Fin's done some damage to the Tengu now. Good. I regain point, get back in to an orbit, and get my guns chewing away at the now-dropping shields of our target. I'm keeping a watch on d-scan as we fight, aware that I've not scanned the system, and see the Hulk turn in to a shuttle. Curiously, the shuttle warps in to the anomaly, but sixty kilometres distant, before warping out again. I don't know what happened there, but an Onyx appearing on d-scan gives me some concern. Fin, align to the perch, just in case.
The heavy interdictor's warp bubble won't stop my Loki strategic cruiser, but it could cause problems for Fin. But not from a range of seventy kilometres, which is how far the Onyx appears from us in the anomaly. I don't know why. Fin returns to snuggle up the Tengu as its armour is now taking some nasty looking damage, and we ignore the ineffective HIC. Finish him! There's nothing the Tengu can do. He's run out of capacitor juice, his shields are gone, his armour is running out, and the hull may as well not be there. Pop!
I aim for the pod, and gain a positive lock on that too. Forgetting that Fin's targeting systems are a bit slower than mine, I crack open the pod pretty much instantly, releasing the inner corpse. We scoop, loot, and shoot, warp and cloak. It looks like leaving the fleet in the home system was a good decision, but it wasn't really. It was a great decision! Examining the kill report reveals our target wasn't just any Tengu, but a really expensive, deadspace-fitted Tengu. Approximately 2·8B ISK of ship and module, in fact. A deadspace shield booster and two deadspace shield boost amplifiers were fitted, along with faction and Tech II modules and rigs. No wonder the Tengu was a tough nut to crack.
The pod was quite a catch too. +5 implants across the board, and a Sansha Modified Gnome implant, which was doing nothing for the Tengu itself, all get destroyed in the hard vacuum of space, adding more than half-a-billion ISK to the total losses. That is beautiful. Only one deadspace module, a shield boost amplifier, survived the explosion, which is a shame, but its value, along with the rest of the loot Fin snagged from the wreck, gives us a gain of around one billion ISK. You know what, I think that's more value than the fleet can make from pillaging all of the few anomalies in our home system.
Fin and I sit for a while and bask in the glory of our most expensive and impressive kill to date, before wondering what to do next. And by 'next', I mean 'after telling everyone about our magnificent kill', which takes a good half-an-hour in itself. I locate the tower in C3a, which is small enough that there's nowhere to hide, making the kill sweeter, and see that the Tengu was unsurprisingly local. I could scan for the exit wormhole, but that seems redundant now. Our scrap lasted quite a while, the fleet at home is probably gone, and our colleague's exit is at the end of its life and not much use.
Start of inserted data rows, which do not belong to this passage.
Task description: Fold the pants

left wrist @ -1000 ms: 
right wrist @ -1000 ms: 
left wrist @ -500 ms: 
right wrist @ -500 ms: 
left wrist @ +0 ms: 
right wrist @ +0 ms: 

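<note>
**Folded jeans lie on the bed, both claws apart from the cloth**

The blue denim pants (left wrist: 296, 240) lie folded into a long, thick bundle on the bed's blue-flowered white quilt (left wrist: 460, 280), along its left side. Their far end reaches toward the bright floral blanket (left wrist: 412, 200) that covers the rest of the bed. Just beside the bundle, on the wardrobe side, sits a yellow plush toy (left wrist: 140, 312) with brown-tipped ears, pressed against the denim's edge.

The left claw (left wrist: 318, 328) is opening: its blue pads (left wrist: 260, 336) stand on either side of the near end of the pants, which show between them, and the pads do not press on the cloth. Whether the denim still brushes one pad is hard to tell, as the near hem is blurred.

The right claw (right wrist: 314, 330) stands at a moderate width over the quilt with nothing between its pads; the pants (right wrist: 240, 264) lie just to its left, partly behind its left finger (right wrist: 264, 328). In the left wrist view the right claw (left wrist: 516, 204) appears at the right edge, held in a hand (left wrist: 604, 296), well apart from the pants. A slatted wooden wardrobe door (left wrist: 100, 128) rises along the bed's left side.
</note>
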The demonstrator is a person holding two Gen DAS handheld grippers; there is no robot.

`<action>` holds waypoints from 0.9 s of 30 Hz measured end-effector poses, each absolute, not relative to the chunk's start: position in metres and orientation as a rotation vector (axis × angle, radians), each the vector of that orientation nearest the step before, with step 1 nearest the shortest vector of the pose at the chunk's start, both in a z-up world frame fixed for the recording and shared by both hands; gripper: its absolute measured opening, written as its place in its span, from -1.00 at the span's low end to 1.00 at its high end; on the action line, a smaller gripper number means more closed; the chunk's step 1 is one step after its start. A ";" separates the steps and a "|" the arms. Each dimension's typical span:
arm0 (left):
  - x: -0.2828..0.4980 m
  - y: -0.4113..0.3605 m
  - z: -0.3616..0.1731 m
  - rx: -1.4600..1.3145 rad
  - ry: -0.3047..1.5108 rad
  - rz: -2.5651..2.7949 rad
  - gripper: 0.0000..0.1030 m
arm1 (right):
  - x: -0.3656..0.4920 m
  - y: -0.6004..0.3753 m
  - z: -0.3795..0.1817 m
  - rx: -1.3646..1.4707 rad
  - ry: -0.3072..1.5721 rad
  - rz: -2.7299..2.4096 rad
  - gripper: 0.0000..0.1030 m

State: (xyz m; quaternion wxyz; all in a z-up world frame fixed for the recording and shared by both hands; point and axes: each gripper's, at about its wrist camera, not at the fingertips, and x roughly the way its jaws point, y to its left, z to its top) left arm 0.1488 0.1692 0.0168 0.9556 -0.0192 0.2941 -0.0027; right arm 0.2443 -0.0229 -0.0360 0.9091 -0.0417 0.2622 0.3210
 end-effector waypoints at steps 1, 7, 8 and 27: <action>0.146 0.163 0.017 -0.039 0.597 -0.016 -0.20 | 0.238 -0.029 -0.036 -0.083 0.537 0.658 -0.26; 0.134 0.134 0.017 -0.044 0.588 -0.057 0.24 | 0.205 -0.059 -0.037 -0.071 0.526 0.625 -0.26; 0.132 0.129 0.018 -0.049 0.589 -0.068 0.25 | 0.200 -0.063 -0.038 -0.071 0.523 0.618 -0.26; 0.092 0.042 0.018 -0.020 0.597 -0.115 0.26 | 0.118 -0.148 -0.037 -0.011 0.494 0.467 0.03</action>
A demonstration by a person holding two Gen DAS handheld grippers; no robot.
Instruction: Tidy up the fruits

It's probably time to go home. Probably, because we're assuming the fleet has gone by now. Of course, they could be waiting for us, and we have a fair bit of ISK in loot we'd quite like to keep, not to mention our ships themselves. As Fin carries the loot, and I am in an interdiction nullified Loki, I throw myself through the K162 home first, to see what waits for us. Nothing and no one, and d-scan is clear. That's all Fin needs to know, and she follows behind, getting clear and cloaking without trouble.
We confirm that the hostile fleet has gone home, not bothering to kill their wormhole in the process, and drop loot at the tower, repair and reload, and give each other one last virtual high-five. After popping and podding around 3·4 billion ISK tonight we should probably break out the bubbly, but we simply slink away to separate safe spots and go off-line to celebrate individually.